Bayano Event Brings three cultures closer
STRI Panama

Eighth grader Enedelis Briceño from the Guna indigenous community of Icandí prepared this drawing for the art contest that was part of a community event to bring together groups from different cultural backgrounds who live around Panama’s Lake Bayano. The theme of her art was the importance of the Bayano hydrologic basin.

Before the Pan-American Highway dead-ends in the rainforests of eastern Panama, travelers cross the Bayano River. The damming of the river to provide electricity for Panama City in the 1970s created Bayano Lake, which rearranged the social landscape of the region. Two indigenous groups, the Guna and the Emberá as well as small campesino and afro-panamanian populations, lost some 350 square kilometers of lowland forest to the reservoir. Having relocated to higher ground, indigenous residents are now being crowded out by ranchers from Panama’s central provinces, who continue to clear forest for cattle pasture.

Tensions between groups mount as land speculators also move in, hoping to benefit from the eastward growth of Panama City suburbs.

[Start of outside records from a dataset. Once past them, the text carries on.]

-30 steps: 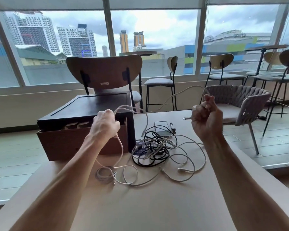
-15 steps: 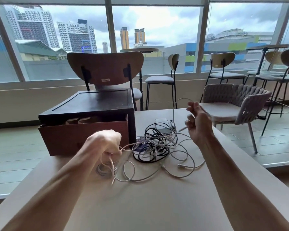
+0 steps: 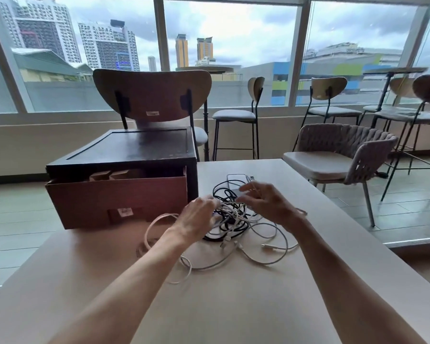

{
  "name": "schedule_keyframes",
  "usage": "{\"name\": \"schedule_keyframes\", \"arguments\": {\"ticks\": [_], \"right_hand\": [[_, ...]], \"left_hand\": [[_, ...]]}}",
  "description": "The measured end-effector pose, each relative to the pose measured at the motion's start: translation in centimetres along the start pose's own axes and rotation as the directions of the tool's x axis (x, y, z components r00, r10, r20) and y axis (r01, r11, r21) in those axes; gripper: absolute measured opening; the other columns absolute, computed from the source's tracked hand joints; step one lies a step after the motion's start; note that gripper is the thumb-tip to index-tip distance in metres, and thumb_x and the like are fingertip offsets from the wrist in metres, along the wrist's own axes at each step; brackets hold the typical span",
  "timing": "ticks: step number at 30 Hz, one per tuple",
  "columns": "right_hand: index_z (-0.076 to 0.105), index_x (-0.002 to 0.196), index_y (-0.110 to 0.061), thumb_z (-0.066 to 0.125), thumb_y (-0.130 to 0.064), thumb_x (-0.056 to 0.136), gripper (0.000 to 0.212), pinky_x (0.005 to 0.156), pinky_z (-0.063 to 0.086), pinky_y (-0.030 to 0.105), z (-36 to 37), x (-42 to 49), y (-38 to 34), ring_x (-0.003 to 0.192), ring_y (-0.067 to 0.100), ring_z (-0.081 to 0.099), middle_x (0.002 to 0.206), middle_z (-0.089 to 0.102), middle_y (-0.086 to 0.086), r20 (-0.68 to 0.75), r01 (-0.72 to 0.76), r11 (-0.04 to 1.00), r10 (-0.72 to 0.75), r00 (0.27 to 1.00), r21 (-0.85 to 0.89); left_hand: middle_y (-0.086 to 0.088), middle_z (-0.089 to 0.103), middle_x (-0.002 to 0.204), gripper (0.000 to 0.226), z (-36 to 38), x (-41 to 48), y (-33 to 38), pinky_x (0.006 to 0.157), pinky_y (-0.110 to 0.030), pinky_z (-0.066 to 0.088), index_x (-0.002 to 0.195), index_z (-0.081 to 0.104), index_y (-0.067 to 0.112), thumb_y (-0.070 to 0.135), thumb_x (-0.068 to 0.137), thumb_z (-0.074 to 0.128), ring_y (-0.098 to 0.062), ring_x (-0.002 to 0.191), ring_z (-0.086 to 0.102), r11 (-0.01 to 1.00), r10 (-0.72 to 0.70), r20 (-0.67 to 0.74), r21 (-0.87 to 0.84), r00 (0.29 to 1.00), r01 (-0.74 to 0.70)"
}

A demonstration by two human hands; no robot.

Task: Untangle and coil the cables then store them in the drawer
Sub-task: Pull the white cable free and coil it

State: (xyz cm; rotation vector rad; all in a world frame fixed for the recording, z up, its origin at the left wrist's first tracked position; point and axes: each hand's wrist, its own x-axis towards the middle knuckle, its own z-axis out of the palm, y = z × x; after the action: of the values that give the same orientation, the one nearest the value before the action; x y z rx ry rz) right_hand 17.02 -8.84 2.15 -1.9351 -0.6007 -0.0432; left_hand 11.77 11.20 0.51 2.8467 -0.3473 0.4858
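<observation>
A tangle of black and white cables (image 3: pixel 230 220) lies on the beige table (image 3: pixel 233 301), just right of the drawer. One white cable loop (image 3: pixel 152 225) trails to the left and another white cable (image 3: pixel 279 247) to the right. My left hand (image 3: pixel 196 218) reaches into the left side of the tangle with its fingers stretched down onto the cables. Over the far right side hovers my right hand (image 3: pixel 266 202), fingers spread and touching the top strands. The brown drawer (image 3: pixel 117 197) stands pulled out of a dark cabinet (image 3: pixel 134 150).
A dark flat device (image 3: pixel 236 178) lies behind the tangle. Small wooden pieces (image 3: pixel 109 175) show inside the drawer. A wooden-backed chair (image 3: pixel 152 95) stands behind the cabinet, and a woven chair (image 3: pixel 343 155) stands beside the table's right edge.
Both hands have come down from a raised position onto the tangle. The white cable they held stretched between them has been let go and lies on the table.
</observation>
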Motion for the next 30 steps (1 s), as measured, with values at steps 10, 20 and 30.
{"name": "schedule_keyframes", "arguments": {"ticks": [10,20,30], "right_hand": [[0.069,0.083,-0.014,0.080,-0.006,0.076,0.015,0.066,0.047,0.016,-0.5,0.1,2.6,0.069,-0.005,0.059,0.082,0.069,-0.004,0.183,0.077,0.941,-0.016,0.983,-0.329],[0.063,0.080,-0.013,0.077,0.009,0.076,0.027,0.067,0.052,0.025,0.7,0.1,2.4,0.070,0.011,0.064,0.075,0.067,0.005,0.083,0.039,0.999,-0.036,0.996,-0.036],[0.056,0.094,-0.007,0.076,0.007,0.078,0.029,0.073,0.056,0.024,-0.8,-1.1,-4.4,0.087,0.021,0.073,0.088,0.076,0.014,-0.043,0.123,0.919,-0.116,0.992,0.376]], "left_hand": [[-0.005,0.071,0.123,0.029,2.5,1.9,-1.2,0.102,-0.037,0.051,0.126,0.068,0.018,0.018,0.100,0.057,-0.018,0.112,0.066,0.884,-0.185,0.078,-0.422,0.980,0.201],[0.001,0.071,0.116,0.017,2.6,2.4,-0.6,0.094,-0.040,0.053,0.109,0.075,0.032,0.028,0.095,0.066,-0.018,0.106,0.065,0.907,-0.166,0.037,-0.387,0.985,0.168],[-0.003,0.066,0.079,0.032,-2.4,2.1,-0.1,0.060,-0.035,0.048,0.068,0.058,0.019,0.029,0.099,0.060,-0.026,0.069,0.064,0.995,-0.072,-0.175,-0.077,0.982,0.059]]}}
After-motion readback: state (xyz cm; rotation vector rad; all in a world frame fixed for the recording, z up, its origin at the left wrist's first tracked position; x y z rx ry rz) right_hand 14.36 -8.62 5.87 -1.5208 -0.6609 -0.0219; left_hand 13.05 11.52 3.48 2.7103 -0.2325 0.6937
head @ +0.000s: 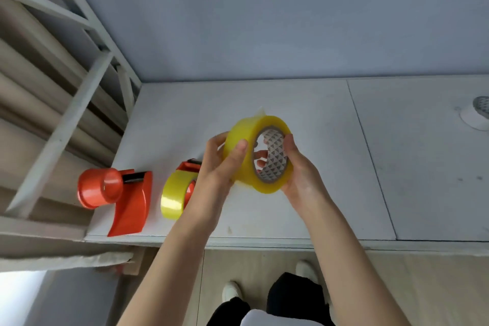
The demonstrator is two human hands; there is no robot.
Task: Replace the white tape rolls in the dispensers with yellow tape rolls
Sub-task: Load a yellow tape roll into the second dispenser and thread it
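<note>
while both hands, left hand and right hand, clasp the yellow tape roll above the table, its loose end may stick to fingers.

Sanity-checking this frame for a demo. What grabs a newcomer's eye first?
The yellow tape roll, held up at center between the left hand and right hand. Left of it on the white table sit an empty orange dispenser and a dispenser loaded with yellow tape.
</note>
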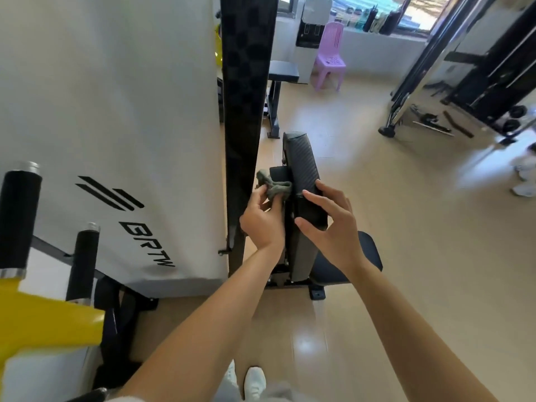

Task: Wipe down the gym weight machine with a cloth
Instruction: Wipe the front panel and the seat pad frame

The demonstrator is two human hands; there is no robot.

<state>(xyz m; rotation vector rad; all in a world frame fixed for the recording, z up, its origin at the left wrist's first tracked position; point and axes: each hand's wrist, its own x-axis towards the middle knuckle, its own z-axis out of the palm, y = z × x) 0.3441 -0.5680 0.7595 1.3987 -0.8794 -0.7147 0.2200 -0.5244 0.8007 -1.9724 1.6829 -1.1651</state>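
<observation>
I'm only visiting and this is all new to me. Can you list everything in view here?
cloth: one, grey-green, bunched left of the back pad
back pad: one, black, upright, centre
seat: one, black, below the pad
cover panel: one, white with black logo, left
post: one, black, right of the panel
foam rollers: two, black, lower left
frame arm: one, yellow, lower left
chair: one, purple, far wall
bench: one, black, behind the post
left hand: one, grips the cloth
right hand: one, holds the back pad
</observation>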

STRI associate scientist Catherine Potvin, a professor at McGill University in Montreal, was interested in how tropical plants store carbon. This led her to study forest carbon storage and the international sale of carbon credits as a conservation measure. She recognized that it would be difficult for Panama to participate in international conservation initiatives while territorial disputes raged. Her research group received funding from the Lucile and David Packard Foundation for the project “Establishing a new intercultural society for REDD+” from 2010-2012.

That project resulted in “Recommendations of the Advisory Board on REDD+ Conflict Resolution for the Solution of Territorial Conflicts in Panama,” published by STRI with INDICASAT, McGill University, UNESCO, USMA and the Forum and Observatory for sustainability, which will be presented to Panama’s National Land Council later this year.

A new grant from the Margaret A. Cargill Foundation, “Participatory and intercultural planning for land use in eastern Panama,” focuses on agriculture, social cohesion and forest protection — to help communities, forest ecologists and scientists to plan more stable futures. This grant supported two documentary film festivals and two workshops to teach students in Bayano to document their own experiences. One group created a short piece on Potvin’s fieldwork. Additional workshops focused on conducting scientific research and implementing better agriculture practices.

The project celebrated its advances last week in Ipetí, where the three cultures live but don’t necessarily interact. “The simple act of bringing together the people so they can talk is a major advance,” said Jorge Ventocilla, a STRI communication associate who helped coordinate the event, first proposed by a rancher association. The event included Emberá and Guna dances and decima campesina, sung poetry popular in the countryside. Volleyball, soccer and basketball games kept the 300 participants engaged between meals. Local schoolchildren participated in an art contest, depicting conservation and cultural themes. “Nothing like this had ever been done before,” said Ventocilla, who expects the event to be held again next year.